Prerequisites

This document explains what you have to do before integrating Business Authentication APIs.

Business Authentication

Business consent items

You can configure the usage and Consent level of each consent item by clicking [Set] under [My Application] > [Business Authentication] > [Consent Items]. For Business Authentication, only the [Email] consent item can be configured.

🅐 Consent level 🅑 Purpose of consent: Reference information regarding the purpose of the Business Authentication consent item, which is not displayed on the business consent screen.

The consent item settings of the app are reflected on the Business consent screen.

Set Business redirect URI

You can register a Business redirect URI under [My Application] > [Business Authentication] > [Redirect URI]. In the Business Authentication process, the Business redirect URI is used to issue the authorization code.

If you request a business authorization code with an incorrect or unregistered redirect URI, an error will occur.

Register the Business redirect URI according to the following rules.

• Up to 10 redirect URIs can be registered.
• Only HTTP and HTTPS protocols are supported.
• Since HTTP and HTTPS protocols are distinguished, each must be registered separately.

Note: Guide to using the redirect URI

• Multiple Business redirect URIs can be registered to redirect to appropriate service pages, such as a landing page or additional information entry page, after Business Authentication.
• Business redirect URIs cannot contain arbitrary parameters in the path. To maintain or transmit specific information during the Business Authentication process, use the state parameter. For more information on the state parameter, refer to Get business authorization code.
• Wildcard characters can be included in the domain of the Business redirect URI. For more details, refer to Wildcard subdomains.
• If you need to register more than 10 Business redirect URIs, contact DevTalk.

Transfer personal information overseas

You can register the transfer personal information overseas in [My Application] > [Business authentication] > [Transfer of Personal Information Overseas].

🅐 Country where personal information is stored: Enter the country where personal information is transferred to. 🅑 Corporation name (company): Enter the name of a corporation to which the personal information is transferred. 🅒 Contact: Enter the contact information such as email or phone number of the person responsible for the management of information, or customer center URL.

After registering the information above, the 'Consent to the Transfer of Personal Information to Foreign Parties' item is included as a Required item in the Consent screen.
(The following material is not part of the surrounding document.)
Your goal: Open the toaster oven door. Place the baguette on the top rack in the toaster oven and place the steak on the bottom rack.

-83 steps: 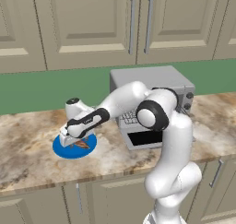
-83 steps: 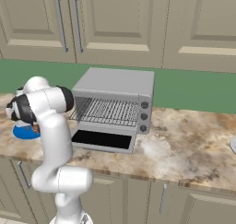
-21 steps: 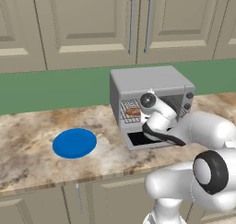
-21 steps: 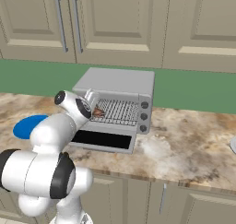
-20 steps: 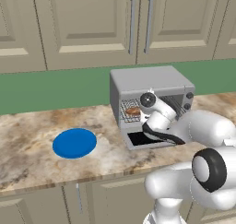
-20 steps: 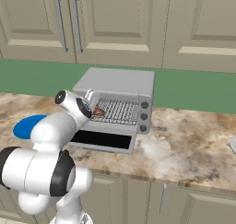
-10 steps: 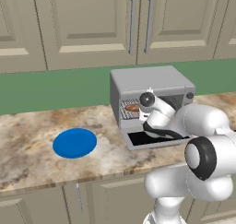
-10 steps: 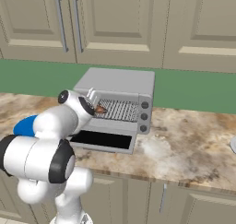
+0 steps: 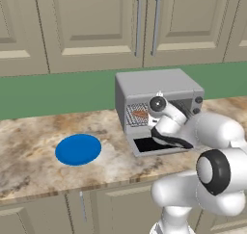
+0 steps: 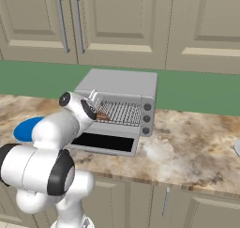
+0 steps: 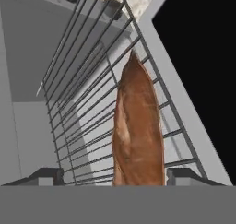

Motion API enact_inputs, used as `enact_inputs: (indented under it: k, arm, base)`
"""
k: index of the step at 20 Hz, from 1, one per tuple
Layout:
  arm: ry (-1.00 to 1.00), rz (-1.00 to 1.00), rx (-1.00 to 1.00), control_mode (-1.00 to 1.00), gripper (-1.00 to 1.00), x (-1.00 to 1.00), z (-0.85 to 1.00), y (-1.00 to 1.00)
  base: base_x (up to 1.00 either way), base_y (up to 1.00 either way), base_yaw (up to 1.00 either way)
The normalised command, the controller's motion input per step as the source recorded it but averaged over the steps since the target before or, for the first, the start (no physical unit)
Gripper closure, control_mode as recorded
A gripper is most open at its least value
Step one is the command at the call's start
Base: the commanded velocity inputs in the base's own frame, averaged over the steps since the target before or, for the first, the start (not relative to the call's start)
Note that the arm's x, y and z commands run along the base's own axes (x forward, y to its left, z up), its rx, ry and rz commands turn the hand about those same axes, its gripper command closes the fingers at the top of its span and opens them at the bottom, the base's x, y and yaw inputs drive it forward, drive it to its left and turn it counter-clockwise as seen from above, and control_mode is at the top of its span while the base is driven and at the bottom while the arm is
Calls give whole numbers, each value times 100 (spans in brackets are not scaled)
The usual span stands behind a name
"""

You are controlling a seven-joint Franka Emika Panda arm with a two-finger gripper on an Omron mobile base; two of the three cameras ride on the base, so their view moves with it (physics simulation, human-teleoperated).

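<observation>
The gripper [image 11: 113, 174] is grasping the baguette [image 11: 137, 131] lengthwise over a wire rack [image 11: 87, 103] inside the toaster oven [image 9: 157, 91], probably so the loaf lies along it. The oven door [image 10: 104, 142] hangs open below.

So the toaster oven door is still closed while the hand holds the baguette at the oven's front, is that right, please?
Not quite: the toaster oven door is open, folded down flat in front of the toaster oven, as the right base view shows. The rest holds: the baguette lies over a wire rack, between the fingertips of the hand.
</observation>
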Motion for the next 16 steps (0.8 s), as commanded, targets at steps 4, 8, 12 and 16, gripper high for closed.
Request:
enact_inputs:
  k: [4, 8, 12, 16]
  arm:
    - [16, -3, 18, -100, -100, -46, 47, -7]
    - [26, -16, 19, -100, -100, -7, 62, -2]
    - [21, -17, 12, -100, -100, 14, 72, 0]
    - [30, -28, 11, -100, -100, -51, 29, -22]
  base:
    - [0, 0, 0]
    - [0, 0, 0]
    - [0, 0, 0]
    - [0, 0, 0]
Users can see the detailed information which is registered in [Transfer of Personal Information Overseas] by selecting [view more] and consent to the transfer of personal information overseas.

Security

Client Secret

You can generate a Client Secret code by navigating to [My Applications] > [Business Authentication] > [Security] and selecting [Generate Code].

The issued client secret code must be applied by changing the [Activation state] under [Set] to [Enabled]. To disable the use of the client secret, change the [Activation state] to [Disabled].
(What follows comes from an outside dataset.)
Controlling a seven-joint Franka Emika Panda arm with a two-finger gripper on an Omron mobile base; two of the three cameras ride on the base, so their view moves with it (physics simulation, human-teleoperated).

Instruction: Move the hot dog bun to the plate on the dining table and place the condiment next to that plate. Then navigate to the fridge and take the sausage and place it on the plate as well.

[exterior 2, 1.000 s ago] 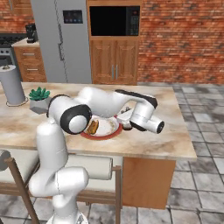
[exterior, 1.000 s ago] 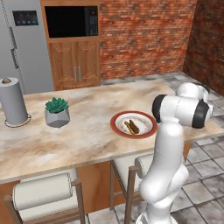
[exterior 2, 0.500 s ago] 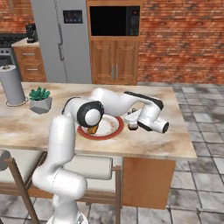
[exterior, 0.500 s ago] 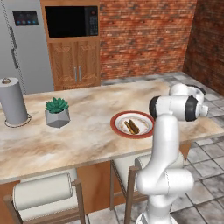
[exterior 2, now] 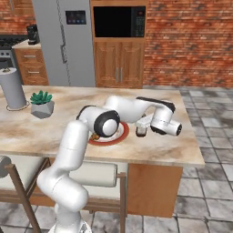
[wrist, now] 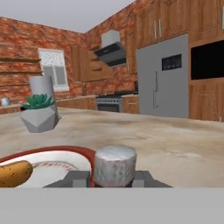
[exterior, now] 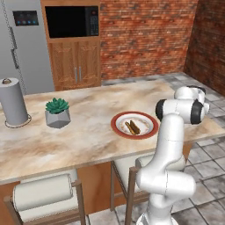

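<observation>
just beside the plate, on its right edge, the gripper pinches the condiment by the neck under its pale cap, low over the dining table (probably so it lands upright, near the rim). on the plate lies the hot dog bun.

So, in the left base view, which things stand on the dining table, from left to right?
Paper towel roll → potted plant → plate with the hot dog bun on it.
</observation>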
Select [Reissue] under [Code] to issue a new client secret code. This can be used for code renewal or in situations where a leak is suspected. Be cautious when reissuing the code, as all token issuance requests using the previous code will fail for active services.

Note: How to change Client Secret for service in operation

1. Change [Activation state] to [Disabled].
2. Click [Reissue] to get a new Client Secret code.
3. Apply the new Client Secret code to the service.
4. Change [Activation state] to [Enable].